Work task: Among the entries below, only the lines from the one with "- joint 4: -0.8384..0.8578" through the one with "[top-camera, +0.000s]" are to be retyped, exactly and without pictures.
##### Supplied entries
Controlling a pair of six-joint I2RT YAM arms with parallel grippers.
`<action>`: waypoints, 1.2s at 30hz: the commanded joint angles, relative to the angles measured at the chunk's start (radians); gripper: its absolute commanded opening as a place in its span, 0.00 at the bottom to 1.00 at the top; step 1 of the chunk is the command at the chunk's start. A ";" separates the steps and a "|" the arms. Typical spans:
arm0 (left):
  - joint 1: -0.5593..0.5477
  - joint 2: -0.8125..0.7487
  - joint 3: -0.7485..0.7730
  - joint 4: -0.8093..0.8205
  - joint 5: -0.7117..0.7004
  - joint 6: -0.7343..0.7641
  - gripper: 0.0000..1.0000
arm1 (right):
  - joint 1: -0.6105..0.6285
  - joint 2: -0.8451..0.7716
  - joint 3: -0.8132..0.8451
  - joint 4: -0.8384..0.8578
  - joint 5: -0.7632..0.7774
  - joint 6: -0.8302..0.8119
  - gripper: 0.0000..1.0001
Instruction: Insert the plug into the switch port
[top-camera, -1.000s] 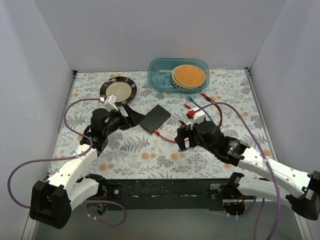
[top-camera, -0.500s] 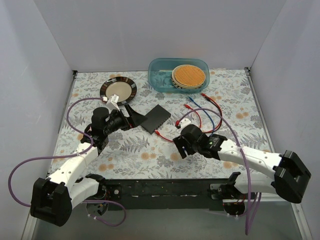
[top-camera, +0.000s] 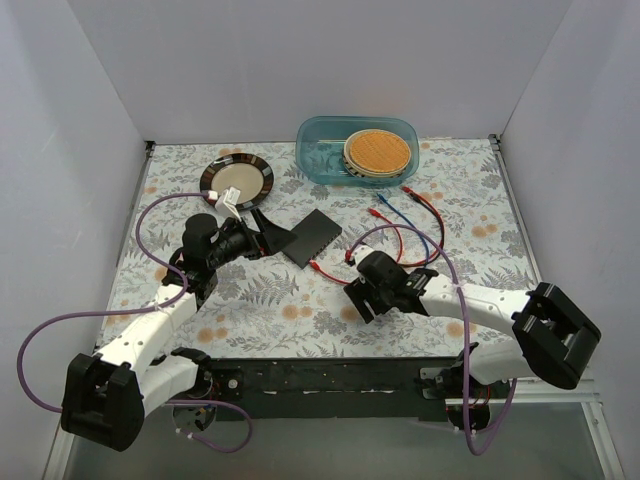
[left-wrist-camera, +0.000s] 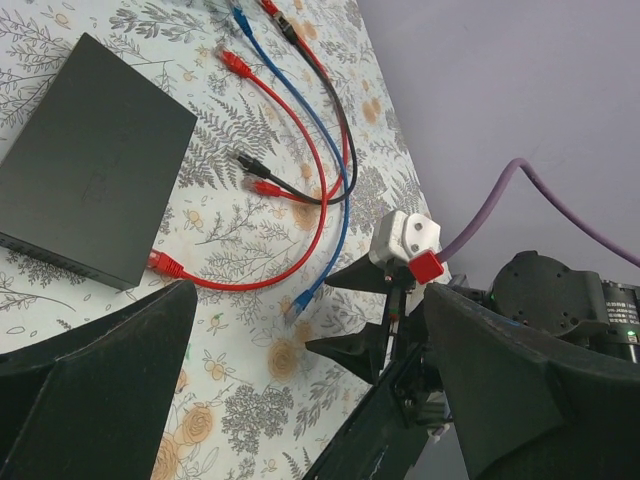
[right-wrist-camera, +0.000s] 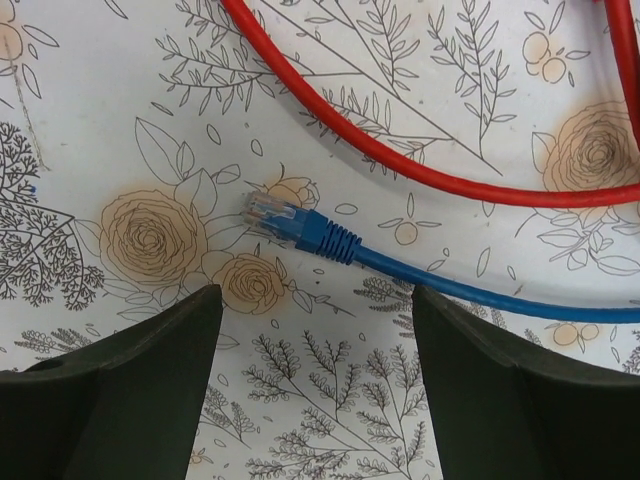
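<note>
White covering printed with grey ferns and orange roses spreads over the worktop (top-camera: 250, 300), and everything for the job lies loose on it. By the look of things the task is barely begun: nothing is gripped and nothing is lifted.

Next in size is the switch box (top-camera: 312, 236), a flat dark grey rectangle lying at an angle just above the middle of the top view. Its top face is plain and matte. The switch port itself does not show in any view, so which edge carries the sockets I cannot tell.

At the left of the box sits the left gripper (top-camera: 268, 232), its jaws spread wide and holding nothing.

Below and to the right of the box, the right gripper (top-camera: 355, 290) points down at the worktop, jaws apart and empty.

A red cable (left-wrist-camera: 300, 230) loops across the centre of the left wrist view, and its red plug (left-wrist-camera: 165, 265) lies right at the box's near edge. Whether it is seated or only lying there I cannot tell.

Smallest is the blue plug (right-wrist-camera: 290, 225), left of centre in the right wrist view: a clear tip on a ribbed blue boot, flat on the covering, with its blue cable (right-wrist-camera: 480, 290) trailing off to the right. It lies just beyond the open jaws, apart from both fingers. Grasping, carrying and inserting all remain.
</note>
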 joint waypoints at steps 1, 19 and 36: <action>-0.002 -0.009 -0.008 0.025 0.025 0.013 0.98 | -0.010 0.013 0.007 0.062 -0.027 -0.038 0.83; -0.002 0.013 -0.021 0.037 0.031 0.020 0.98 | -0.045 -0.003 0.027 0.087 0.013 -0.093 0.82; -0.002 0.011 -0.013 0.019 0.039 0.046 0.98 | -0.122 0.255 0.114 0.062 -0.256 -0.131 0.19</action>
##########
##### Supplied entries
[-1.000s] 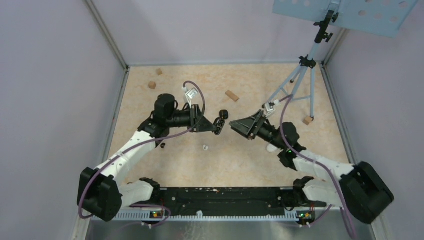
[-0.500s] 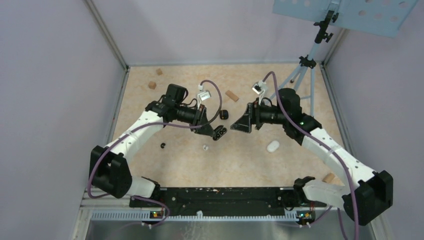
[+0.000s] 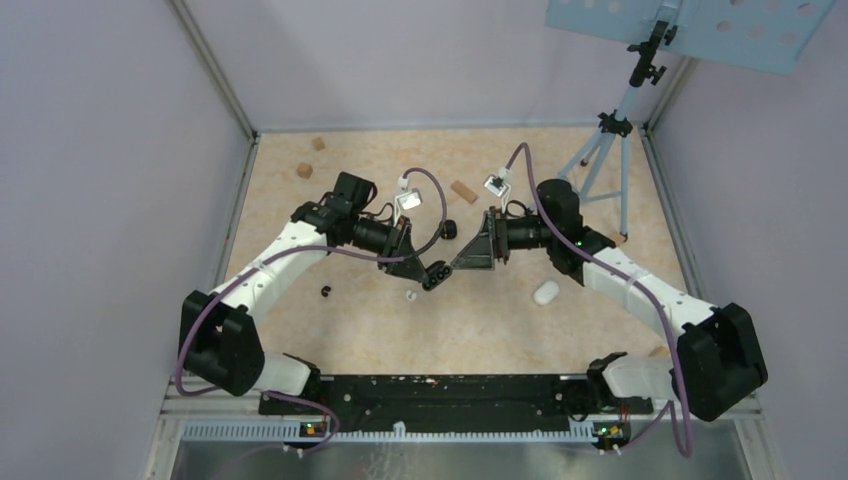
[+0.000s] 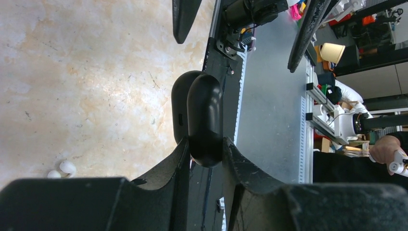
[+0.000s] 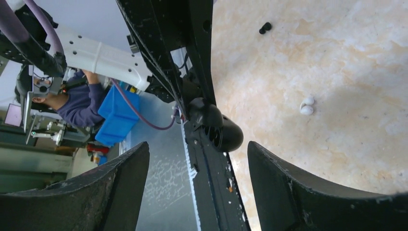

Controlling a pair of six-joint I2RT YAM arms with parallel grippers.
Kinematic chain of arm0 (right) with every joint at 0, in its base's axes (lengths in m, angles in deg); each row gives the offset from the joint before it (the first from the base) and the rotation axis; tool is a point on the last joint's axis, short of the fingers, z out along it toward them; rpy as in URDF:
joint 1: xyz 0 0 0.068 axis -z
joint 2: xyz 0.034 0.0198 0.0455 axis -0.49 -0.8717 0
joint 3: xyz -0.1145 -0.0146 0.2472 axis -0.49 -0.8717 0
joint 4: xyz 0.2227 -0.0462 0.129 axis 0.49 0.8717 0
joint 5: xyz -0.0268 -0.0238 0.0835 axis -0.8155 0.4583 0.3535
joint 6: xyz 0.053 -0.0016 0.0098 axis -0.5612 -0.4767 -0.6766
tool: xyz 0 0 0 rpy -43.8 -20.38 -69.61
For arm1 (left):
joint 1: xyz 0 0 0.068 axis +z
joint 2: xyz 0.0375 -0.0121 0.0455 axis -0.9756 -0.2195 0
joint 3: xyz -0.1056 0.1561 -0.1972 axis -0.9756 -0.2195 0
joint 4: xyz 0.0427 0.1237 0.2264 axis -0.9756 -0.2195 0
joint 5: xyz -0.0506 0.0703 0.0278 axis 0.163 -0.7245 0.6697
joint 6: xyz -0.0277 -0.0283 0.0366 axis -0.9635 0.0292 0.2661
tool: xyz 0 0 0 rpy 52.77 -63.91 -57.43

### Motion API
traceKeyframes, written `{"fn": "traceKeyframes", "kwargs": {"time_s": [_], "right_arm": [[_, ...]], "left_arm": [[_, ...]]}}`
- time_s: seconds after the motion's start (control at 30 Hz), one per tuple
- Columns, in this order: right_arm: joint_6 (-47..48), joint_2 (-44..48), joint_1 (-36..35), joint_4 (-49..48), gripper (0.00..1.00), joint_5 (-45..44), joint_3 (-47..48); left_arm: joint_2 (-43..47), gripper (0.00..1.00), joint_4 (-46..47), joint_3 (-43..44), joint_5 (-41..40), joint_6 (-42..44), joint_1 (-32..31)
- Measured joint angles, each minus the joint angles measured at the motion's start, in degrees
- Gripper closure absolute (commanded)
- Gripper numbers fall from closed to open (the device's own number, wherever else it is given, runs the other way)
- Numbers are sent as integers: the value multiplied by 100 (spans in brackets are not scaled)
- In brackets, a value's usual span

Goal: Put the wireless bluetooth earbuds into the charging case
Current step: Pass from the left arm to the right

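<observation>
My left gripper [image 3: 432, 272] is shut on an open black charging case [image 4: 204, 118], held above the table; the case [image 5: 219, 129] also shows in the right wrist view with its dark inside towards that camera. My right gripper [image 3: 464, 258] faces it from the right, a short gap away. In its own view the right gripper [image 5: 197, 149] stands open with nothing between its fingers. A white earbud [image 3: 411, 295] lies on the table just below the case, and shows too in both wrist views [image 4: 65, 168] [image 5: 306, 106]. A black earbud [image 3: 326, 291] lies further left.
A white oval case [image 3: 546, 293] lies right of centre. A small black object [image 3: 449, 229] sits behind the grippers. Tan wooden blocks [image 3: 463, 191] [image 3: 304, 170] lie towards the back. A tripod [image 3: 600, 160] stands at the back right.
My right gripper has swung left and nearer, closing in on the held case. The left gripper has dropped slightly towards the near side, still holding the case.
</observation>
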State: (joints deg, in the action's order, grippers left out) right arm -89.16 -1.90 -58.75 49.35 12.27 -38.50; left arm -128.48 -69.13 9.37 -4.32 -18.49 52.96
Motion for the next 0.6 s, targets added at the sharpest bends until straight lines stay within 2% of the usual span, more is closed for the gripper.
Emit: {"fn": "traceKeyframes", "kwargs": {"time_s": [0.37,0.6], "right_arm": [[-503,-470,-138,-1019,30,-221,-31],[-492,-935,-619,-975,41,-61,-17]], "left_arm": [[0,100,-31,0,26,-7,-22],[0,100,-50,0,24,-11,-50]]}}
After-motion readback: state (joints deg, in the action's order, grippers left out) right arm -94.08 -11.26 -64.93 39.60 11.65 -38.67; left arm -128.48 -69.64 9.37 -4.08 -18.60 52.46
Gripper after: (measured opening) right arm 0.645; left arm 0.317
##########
Exercise response:
  - joint 4: -0.8384..0.8578
  - joint 5: -0.7632..0.7774
  - joint 6: -0.8302..0.8119
  - gripper: 0.0000..1.0001
Instruction: Insert the plug into the switch port
[top-camera, -1.000s] 
[top-camera, -0.500s] 
[top-camera, +0.000s] 

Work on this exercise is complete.